The task - Your reply must contain exactly the lines running from the one with "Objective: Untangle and" to the last line of the entries below, both included, and no other lines.

Records -
=====

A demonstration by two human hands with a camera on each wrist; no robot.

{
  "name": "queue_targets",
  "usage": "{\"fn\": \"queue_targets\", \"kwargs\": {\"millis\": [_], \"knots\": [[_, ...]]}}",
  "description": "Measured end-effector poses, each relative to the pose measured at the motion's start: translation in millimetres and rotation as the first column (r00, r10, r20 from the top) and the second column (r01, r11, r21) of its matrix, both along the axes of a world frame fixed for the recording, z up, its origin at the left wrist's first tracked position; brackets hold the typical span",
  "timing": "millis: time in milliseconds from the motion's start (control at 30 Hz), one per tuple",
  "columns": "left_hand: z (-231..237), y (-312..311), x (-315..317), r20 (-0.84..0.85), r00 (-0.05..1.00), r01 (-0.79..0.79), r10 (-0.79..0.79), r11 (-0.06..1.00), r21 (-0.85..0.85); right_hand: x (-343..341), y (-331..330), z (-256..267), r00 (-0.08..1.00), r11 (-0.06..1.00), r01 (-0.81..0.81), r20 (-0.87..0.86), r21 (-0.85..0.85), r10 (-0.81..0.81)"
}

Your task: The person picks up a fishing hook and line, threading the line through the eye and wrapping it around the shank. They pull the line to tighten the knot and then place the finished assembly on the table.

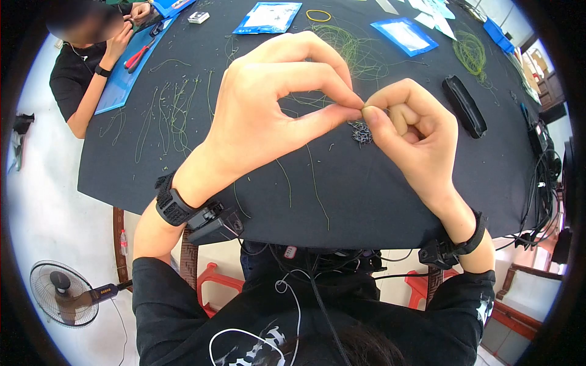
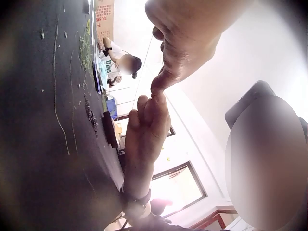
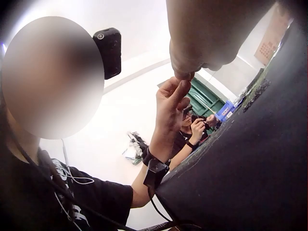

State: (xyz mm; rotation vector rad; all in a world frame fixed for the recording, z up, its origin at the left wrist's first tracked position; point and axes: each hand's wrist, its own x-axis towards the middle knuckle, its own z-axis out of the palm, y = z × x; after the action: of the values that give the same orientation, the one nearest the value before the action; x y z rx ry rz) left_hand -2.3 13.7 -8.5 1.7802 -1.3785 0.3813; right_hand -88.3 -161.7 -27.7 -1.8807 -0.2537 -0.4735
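Over the table, my left hand [image 1: 253, 97] and right hand [image 1: 424, 131] meet fingertip to fingertip. Thumb and forefinger are pinched together on each, and the right hand's other fingers curl into the palm. A fine thread [image 2: 143, 72] runs past the fingers in the left wrist view; what sits between the fingertips is too small and covered to tell. Just beyond the hands lies a pile of small dark metal pieces [image 1: 361, 132]. Behind the left hand spreads a loose tangle of thin green line [image 1: 351, 52]. Cut strands of line [image 1: 315, 189] lie below the hands.
A black open case [image 1: 465, 107] and a coil of green line [image 1: 470, 55] lie to the right. Blue-and-white packets [image 1: 268, 17] and a yellow ring [image 1: 318, 15] are farther back. At far left another person [image 1: 79, 67] sits by a blue tray [image 1: 116, 91] with red-handled pliers [image 1: 135, 59].
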Motion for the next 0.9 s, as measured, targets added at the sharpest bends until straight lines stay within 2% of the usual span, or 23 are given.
{"fn": "queue_targets", "kwargs": {"millis": [133, 233, 300, 533, 633, 700, 733, 800, 900], "knots": [[-2.2, 0.0, 3.5, 0.024, 0.999, 0.026, -0.024, 0.998, -0.051, -0.2, 1.0, 1.9, 1.000, 1.000, -0.006, -0.017, 0.015, 0.006], [0.2, 1.1, 0.1, -0.025, 0.999, -0.038, 0.037, 0.999, -0.033, -1.1, 0.7, 3.3, 0.999, 0.999, -0.032, 0.007, -0.002, 0.032], [-1.5, 0.6, 1.8, -0.023, 0.999, -0.036, 0.034, 0.997, -0.075, -1.9, -0.5, 5.0, 1.000, 0.999, -0.026, -0.002, -0.023, 0.026], [-0.3, 1.1, 1.1, -0.011, 0.999, -0.052, 0.052, 0.997, -0.056, -2.4, -0.3, 7.6, 0.999, 0.999, 0.034, 0.040, -0.033, -0.032], [-0.5, 0.9, 1.6, -0.007, 0.999, -0.053, 0.053, 0.997, -0.063, -2.3, -2.3, 4.6, 0.997, 0.999, 0.036, 0.073, -0.002, -0.036], [-0.9, 1.1, 3.0, 0.010, 0.999, -0.051, 0.051, 0.997, -0.065, -1.7, -4.6, 3.8, 0.988, 0.995, -0.032, 0.150, 0.090, 0.018], [-0.8, 1.2, 2.9, 0.010, 0.999, -0.051, 0.051, 0.997, -0.065, -2.0, -5.8, 3.7, 0.988, 0.995, -0.032, 0.150, 0.090, 0.018], [-0.1, 1.4, 2.3, 0.015, 0.998, -0.053, 0.054, 0.997, -0.056, -2.4, -7.7, 4.1, 0.992, 0.975, -0.030, 0.123, 0.220, 0.003], [1.6, 1.7, 0.2, 0.015, 0.999, -0.052, 0.053, 0.997, -0.051, -2.3, -8.7, 5.5, 0.998, 0.969, 0.020, 0.051, 0.247, -0.033]]}}
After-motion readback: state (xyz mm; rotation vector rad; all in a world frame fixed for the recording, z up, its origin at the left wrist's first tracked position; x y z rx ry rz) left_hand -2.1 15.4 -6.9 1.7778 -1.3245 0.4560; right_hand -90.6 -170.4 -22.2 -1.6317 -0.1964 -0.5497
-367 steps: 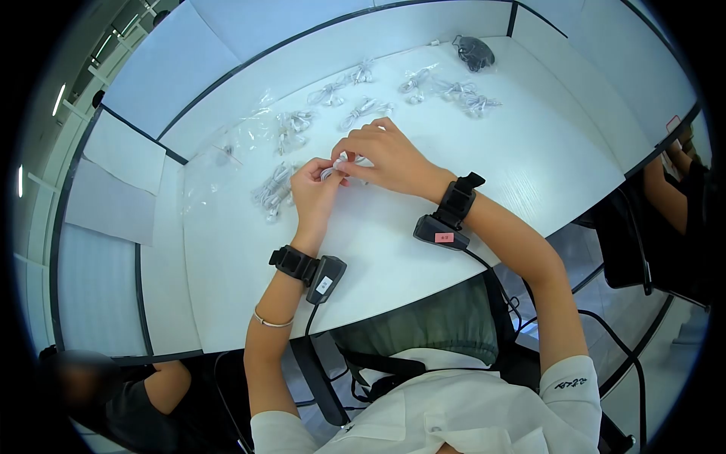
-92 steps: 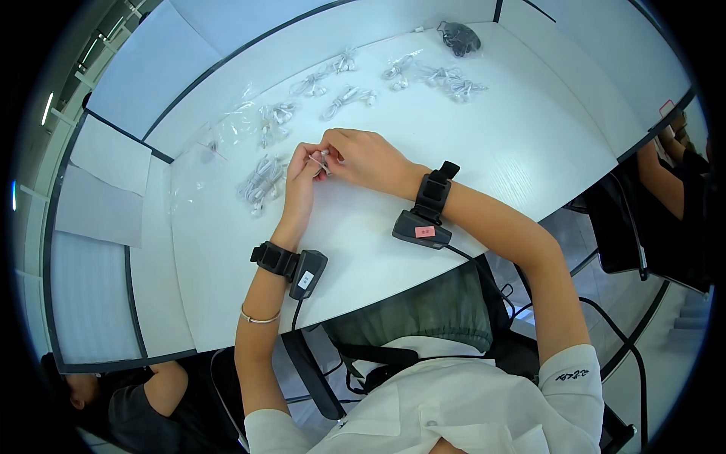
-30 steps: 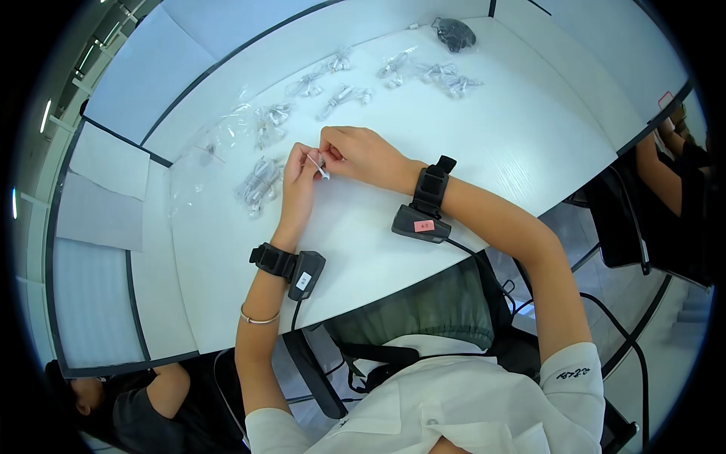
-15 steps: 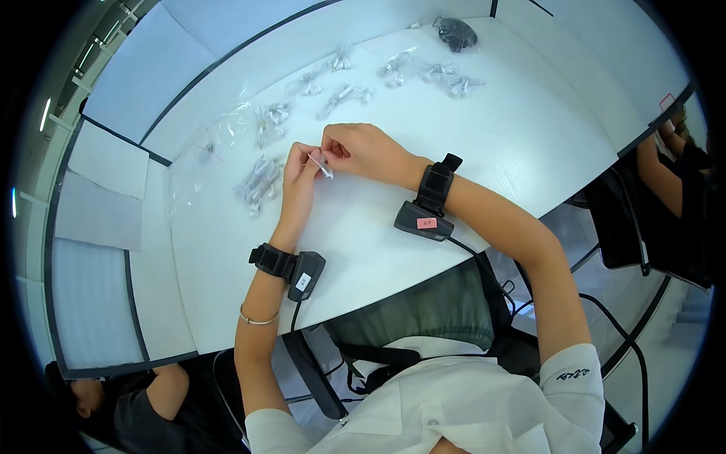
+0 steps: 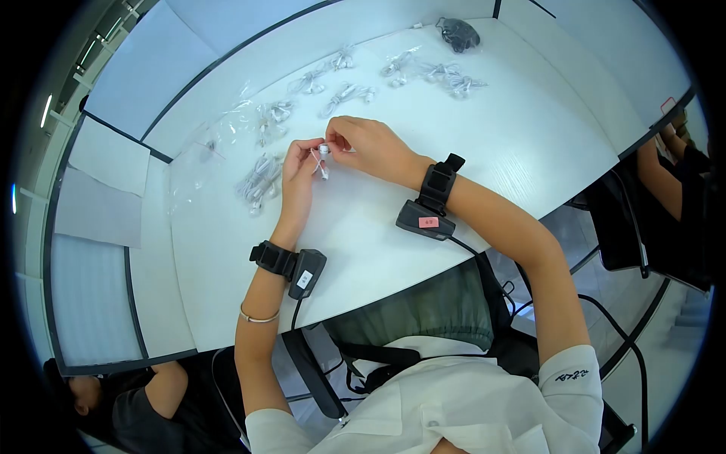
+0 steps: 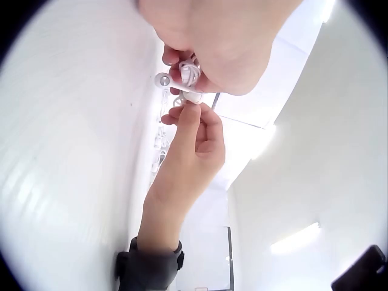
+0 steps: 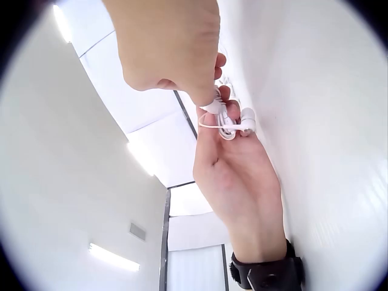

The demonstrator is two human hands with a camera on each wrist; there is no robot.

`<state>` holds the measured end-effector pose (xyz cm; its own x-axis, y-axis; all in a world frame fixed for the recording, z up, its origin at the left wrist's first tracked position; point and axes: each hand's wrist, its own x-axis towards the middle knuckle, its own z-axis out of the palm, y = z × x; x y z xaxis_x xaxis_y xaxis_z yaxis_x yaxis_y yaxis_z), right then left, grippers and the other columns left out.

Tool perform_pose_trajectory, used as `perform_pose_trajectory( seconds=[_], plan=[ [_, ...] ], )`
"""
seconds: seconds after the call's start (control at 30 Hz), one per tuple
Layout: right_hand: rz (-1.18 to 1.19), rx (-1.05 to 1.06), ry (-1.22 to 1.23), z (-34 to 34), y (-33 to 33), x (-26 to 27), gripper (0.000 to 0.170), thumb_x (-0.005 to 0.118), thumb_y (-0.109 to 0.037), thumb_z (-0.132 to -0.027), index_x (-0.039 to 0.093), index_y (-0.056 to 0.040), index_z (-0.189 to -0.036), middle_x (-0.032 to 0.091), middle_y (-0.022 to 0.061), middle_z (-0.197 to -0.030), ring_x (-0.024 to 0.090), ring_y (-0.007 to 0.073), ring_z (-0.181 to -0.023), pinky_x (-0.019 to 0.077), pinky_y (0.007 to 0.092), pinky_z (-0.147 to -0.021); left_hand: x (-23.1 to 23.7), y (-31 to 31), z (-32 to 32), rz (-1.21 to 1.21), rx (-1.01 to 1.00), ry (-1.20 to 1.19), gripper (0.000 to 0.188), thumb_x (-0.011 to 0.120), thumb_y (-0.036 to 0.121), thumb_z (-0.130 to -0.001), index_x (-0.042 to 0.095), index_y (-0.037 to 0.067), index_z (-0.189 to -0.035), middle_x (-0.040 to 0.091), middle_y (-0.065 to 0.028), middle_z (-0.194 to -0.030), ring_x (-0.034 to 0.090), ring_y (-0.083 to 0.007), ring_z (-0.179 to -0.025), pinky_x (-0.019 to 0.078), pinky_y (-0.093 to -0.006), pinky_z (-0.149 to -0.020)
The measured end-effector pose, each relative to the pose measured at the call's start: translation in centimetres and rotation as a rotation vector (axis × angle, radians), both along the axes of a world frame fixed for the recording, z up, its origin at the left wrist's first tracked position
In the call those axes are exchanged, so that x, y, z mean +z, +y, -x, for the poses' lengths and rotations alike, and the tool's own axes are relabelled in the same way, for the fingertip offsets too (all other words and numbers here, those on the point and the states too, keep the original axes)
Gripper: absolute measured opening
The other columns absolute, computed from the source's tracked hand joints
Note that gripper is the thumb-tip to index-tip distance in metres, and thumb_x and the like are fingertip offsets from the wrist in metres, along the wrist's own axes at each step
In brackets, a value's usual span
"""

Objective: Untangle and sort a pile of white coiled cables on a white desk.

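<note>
White wired earphones (image 5: 324,150) are held between both hands above the table. My left hand (image 5: 298,174) holds their coiled cable (image 7: 227,128) in its fingers. One earbud (image 7: 247,118) sticks out beside the coil on a short stretch of wire, over the left fingers. My right hand (image 5: 372,151) meets the left from the right side. Its thumb and fingertips pinch a white piece (image 6: 192,96) at the coil, partly covered by the fingers.
Several bundles of white earphones, such as one bundle (image 5: 350,95), lie across the back of the white table (image 5: 423,227). Another pile (image 5: 261,181) lies left of my left hand, near clear plastic bags (image 5: 219,144). A dark bagged item (image 5: 458,35) sits at the back, and low partitions (image 5: 257,68) enclose the table.
Since half a second ago my right hand has shifted slightly up, and a white piece now shows between the hands. Earlier, both hands were bunched closer over the cable. The table bundles stay put.
</note>
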<state>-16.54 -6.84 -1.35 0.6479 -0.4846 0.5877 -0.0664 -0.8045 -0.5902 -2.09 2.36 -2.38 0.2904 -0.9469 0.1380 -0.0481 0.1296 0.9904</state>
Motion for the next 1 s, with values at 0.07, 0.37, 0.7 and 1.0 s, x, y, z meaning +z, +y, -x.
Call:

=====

Result for this task -
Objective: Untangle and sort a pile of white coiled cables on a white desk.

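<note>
White wired earphones (image 5: 324,150) are held between both hands above the table. My left hand (image 5: 298,174) holds their coiled cable (image 7: 227,128) in its fingers. One earbud (image 7: 247,118) sticks out beside the coil on a short stretch of wire, over the left fingers. My right hand (image 5: 372,151) meets the left from the right side. Its thumb and fingertips pinch a white piece (image 6: 192,96) at the coil, partly covered by the fingers.
Several bundles of white earphones, such as one bundle (image 5: 350,95), lie across the back of the white table (image 5: 423,227). Another pile (image 5: 261,181) lies left of my left hand, near clear plastic bags (image 5: 219,144). A dark bagged item (image 5: 458,35) sits at the back, and low partitions (image 5: 257,68) enclose the table.
Since half a second ago my right hand has shifted slightly up, and a white piece now shows between the hands. Earlier, both hands were bunched closer over the cable. The table bundles stay put.
</note>
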<state>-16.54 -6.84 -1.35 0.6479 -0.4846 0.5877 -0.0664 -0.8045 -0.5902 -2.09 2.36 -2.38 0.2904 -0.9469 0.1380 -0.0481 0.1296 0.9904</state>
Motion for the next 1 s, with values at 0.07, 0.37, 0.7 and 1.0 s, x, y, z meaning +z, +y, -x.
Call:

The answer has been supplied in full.